*** Opening of Working data ***

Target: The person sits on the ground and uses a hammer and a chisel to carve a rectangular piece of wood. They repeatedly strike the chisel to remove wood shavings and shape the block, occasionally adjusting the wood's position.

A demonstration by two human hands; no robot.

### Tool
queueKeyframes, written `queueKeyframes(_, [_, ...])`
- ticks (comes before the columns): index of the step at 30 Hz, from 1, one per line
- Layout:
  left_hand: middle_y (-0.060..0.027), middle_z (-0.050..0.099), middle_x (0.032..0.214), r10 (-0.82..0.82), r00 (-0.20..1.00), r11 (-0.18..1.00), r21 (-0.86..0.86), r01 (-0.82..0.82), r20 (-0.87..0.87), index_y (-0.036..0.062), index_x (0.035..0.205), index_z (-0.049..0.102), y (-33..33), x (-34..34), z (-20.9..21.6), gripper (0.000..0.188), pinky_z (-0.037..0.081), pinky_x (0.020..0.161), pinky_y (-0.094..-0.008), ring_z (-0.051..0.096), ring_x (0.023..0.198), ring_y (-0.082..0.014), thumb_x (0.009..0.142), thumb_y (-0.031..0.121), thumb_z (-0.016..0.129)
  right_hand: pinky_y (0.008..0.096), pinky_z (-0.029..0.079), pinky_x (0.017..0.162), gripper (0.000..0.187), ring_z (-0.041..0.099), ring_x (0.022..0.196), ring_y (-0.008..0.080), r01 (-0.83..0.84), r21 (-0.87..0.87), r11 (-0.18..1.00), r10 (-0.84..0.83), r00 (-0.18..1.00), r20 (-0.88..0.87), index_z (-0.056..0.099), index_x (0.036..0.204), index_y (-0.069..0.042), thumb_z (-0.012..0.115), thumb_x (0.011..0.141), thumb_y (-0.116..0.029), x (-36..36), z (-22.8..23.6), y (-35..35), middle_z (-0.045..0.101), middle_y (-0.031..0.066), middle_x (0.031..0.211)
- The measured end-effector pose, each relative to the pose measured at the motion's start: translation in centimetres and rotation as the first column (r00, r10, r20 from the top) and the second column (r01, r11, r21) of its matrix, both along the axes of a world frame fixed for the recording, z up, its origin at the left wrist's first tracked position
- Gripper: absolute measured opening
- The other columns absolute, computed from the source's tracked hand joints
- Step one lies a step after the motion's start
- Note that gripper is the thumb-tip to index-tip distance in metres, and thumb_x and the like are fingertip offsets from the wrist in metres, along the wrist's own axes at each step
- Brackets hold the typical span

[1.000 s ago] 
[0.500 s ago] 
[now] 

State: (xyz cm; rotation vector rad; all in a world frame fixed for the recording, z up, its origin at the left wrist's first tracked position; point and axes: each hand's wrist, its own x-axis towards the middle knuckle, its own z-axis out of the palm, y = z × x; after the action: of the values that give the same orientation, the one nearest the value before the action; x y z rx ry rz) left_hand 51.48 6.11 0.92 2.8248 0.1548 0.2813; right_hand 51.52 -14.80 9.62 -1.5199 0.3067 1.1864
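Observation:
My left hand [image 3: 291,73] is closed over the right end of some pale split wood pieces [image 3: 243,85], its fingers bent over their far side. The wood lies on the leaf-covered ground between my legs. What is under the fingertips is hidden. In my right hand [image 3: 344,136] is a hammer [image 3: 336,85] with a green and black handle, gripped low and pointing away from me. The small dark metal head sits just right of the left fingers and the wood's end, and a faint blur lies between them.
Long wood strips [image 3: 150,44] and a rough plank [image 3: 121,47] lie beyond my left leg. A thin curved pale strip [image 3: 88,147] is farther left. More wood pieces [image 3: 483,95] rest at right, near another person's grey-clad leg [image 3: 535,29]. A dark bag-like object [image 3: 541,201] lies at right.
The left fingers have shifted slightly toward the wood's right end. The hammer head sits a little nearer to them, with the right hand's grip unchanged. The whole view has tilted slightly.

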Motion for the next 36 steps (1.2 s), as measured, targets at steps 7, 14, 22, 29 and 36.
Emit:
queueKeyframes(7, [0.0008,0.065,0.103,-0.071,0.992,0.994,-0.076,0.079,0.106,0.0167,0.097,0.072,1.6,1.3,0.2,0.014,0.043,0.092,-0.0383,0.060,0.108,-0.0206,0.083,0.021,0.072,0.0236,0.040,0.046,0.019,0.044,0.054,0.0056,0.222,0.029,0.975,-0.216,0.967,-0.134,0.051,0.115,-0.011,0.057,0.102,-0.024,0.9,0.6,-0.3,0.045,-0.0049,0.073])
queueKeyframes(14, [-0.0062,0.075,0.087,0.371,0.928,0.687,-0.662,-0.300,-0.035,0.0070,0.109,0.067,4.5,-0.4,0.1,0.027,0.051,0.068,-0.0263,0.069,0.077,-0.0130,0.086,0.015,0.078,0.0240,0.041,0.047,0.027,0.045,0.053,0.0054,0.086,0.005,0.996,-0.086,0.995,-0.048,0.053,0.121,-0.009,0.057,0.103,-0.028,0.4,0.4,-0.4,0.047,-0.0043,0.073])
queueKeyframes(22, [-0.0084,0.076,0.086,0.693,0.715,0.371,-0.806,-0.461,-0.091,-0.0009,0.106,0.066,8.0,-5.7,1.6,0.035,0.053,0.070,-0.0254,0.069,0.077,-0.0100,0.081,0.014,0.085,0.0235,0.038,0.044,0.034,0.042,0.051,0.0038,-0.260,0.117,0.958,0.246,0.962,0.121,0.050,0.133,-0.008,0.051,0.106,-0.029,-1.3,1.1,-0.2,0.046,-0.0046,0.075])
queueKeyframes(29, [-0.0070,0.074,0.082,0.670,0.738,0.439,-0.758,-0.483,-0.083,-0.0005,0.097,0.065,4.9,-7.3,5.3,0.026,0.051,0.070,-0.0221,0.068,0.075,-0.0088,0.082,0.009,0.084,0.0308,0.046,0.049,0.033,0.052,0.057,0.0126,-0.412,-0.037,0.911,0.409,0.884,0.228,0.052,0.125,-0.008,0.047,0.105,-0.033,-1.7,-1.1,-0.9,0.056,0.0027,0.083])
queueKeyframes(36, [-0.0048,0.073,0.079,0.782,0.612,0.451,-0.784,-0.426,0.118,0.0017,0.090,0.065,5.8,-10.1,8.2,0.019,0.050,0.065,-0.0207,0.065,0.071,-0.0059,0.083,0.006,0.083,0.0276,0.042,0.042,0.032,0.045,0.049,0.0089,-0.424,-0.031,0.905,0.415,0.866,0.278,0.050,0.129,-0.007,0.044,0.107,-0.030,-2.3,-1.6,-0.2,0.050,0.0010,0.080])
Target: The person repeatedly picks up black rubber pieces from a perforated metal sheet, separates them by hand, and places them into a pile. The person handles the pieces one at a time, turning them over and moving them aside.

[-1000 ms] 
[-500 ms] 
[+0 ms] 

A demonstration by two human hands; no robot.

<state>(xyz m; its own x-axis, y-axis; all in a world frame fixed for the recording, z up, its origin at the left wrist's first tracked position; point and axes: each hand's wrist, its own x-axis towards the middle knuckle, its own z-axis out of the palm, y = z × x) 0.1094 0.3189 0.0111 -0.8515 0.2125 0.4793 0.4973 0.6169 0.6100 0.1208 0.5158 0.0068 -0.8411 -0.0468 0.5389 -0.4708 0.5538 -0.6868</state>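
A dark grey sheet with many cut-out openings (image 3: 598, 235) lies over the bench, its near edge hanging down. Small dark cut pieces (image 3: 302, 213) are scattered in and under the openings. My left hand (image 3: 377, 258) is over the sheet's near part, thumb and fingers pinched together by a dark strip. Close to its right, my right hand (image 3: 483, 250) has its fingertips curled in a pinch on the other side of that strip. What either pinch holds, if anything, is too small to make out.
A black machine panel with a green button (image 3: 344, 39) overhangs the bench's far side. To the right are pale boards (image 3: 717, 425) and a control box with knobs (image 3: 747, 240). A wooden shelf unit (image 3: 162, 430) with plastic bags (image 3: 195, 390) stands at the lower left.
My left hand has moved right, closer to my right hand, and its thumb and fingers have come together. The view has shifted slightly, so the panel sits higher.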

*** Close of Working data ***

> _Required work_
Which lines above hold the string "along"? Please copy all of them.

> _Written response_
- The measured end-effector pose, each relative to the pose measured at the motion's start: translation in centimetres and rotation as the first column (r00, r10, r20 from the top) and the second column (r01, r11, r21) of its matrix, both along the axes of a world frame fixed for the recording, z up, its origin at the left wrist's first tracked position
- Note that gripper is the thumb-tip to index-tip distance in metres, and thumb_x and the like are fingertip offsets from the wrist in metres, along the wrist's own axes at each step

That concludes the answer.